4. An excellent collection and systematic comparison of Adler's ideas is given in Heinz and Rowena R. Ansbacher (eds.), The Individual Psychology of Alfred Adler (New York: Harper Torchbook, 1964). Adler's later works in English are Social Interest: A Challenge to Mankind (London: Faber & Faber, 1938); What Life Should Mean to You (Boston: Little, Brown & Co., 1931); The Pattern of Life (New York: Rinehart, 1930); The Education of Children (New York: Greenberg, 1930).
5. In his approach to psychic process, Adler could be labeled a field theorist, as the Ansbachers (op. cit., pp. 12-13, 22) have called him.
6. Thanatos, the death instinct (or aggressive nature) was not clearly formulated by Freud until long after his break with Adler. Freud may have been influenced in part by Adler's early argument for a dominant aggressive drive.

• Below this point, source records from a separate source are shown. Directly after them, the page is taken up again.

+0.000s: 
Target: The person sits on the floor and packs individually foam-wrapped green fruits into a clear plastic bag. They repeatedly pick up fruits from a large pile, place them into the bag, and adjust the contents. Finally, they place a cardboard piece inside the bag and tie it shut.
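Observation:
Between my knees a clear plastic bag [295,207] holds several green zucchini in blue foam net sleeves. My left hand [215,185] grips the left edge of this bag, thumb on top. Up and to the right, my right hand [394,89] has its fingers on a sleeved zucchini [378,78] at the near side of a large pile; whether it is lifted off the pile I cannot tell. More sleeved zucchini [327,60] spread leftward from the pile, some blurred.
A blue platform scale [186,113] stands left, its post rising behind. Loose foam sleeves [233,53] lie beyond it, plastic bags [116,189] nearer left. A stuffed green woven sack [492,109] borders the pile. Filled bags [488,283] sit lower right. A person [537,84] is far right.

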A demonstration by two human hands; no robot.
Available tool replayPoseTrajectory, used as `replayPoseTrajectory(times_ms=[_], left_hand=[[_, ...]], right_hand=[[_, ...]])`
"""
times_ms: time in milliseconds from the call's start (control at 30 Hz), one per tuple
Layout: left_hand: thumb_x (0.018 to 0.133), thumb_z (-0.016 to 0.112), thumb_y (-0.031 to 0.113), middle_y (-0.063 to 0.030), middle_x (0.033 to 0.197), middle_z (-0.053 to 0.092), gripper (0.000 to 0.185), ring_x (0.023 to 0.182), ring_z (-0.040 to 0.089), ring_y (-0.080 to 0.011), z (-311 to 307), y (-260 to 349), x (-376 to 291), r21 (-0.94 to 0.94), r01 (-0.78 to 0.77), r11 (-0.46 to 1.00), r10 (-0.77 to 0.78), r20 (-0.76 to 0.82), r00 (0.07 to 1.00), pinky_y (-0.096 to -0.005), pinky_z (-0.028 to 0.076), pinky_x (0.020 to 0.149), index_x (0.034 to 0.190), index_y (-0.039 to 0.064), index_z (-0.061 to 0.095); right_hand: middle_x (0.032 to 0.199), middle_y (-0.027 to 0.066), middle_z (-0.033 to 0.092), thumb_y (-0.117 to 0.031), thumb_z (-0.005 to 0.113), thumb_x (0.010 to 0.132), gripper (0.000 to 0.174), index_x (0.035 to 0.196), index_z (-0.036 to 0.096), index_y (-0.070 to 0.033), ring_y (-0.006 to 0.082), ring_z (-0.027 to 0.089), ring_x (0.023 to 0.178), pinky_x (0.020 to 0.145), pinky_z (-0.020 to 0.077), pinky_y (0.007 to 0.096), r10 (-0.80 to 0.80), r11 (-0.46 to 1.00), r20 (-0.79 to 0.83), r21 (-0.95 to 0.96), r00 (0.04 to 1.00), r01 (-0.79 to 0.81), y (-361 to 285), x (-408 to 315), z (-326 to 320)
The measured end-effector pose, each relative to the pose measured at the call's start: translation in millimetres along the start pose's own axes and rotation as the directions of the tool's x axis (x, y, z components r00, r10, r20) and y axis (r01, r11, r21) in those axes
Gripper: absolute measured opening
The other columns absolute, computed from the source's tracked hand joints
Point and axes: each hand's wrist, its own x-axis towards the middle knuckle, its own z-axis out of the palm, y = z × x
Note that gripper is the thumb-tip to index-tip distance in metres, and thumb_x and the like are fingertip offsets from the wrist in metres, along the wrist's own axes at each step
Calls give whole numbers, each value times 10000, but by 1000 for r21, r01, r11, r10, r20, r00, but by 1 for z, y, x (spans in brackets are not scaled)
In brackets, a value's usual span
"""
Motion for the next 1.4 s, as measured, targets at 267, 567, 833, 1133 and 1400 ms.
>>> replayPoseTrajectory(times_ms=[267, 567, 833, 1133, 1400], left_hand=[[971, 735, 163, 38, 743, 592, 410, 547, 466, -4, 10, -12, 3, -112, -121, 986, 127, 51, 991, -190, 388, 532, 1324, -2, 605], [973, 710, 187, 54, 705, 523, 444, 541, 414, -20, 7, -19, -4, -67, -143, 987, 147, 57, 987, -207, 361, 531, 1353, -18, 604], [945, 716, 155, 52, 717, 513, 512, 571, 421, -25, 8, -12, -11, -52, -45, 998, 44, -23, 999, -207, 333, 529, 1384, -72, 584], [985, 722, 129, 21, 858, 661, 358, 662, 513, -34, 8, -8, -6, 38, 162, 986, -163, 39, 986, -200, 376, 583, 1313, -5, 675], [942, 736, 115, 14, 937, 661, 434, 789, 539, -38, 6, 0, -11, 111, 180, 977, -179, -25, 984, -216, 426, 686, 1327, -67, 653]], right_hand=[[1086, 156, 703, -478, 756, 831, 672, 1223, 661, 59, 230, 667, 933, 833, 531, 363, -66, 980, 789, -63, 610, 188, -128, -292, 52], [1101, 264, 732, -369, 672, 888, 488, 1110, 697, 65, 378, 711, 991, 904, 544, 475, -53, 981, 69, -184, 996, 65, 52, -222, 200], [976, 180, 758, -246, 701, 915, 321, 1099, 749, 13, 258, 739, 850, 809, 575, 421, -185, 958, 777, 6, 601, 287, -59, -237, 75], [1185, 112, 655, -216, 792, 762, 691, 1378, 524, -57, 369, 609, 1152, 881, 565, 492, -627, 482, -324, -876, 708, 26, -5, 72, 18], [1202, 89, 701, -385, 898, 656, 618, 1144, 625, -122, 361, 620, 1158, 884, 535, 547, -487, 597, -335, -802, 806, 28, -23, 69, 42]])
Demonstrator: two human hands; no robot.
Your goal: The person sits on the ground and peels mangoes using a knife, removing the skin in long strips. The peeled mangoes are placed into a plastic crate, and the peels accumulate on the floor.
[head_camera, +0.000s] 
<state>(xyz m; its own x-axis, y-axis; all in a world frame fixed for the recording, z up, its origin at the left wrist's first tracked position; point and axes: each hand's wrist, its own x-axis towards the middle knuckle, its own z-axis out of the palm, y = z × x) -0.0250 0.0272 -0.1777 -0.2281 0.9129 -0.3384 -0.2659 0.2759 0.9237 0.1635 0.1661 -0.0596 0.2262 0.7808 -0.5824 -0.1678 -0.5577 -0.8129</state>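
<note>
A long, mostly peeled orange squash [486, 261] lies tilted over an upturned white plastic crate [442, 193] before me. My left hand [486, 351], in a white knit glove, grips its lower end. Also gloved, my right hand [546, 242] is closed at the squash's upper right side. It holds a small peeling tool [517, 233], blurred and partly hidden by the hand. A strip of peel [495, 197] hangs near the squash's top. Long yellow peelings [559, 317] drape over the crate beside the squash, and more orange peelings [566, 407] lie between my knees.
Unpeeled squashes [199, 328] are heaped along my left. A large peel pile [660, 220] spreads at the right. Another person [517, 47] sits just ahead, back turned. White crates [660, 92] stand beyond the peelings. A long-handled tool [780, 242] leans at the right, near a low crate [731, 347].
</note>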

7. This is not the place to go deeply into Adler's epistemology. It might be said, however, that Adler considered himself an idealistic positivist in his later years and was much influenced in this by the "as-if" philosophy of Hans Vaihinger (The Philosophy of As-If. A System of the Theoretical, Practical and Religious Fictions of Mankind, New York: Harcourt, Brace & Co., 1925) who believed our views of reality to be only expedient errors that we pragmatically adjust through life. Adler viewed his superordinate goal at first as this kind of fiction, as a "working hypothesis." However in his later years he began to feet that this goal did describe psychological reality.
8. I am struck by the similarity of Adler's analysis to strategic foreign policy analysis. To know another nation, to predict its immediate behavior, is to know its primary goal and its "operational code."
9. This qualification is necessary, for one might treat such models as simply phenomenological, representing a Kantian reality beneath which free will still operates. See Chapter 30. However, this constitutes a perspective different from that within which these models are imbedded, a perspective assuming a reality of natural laws and uniformity governing things-in-themselves.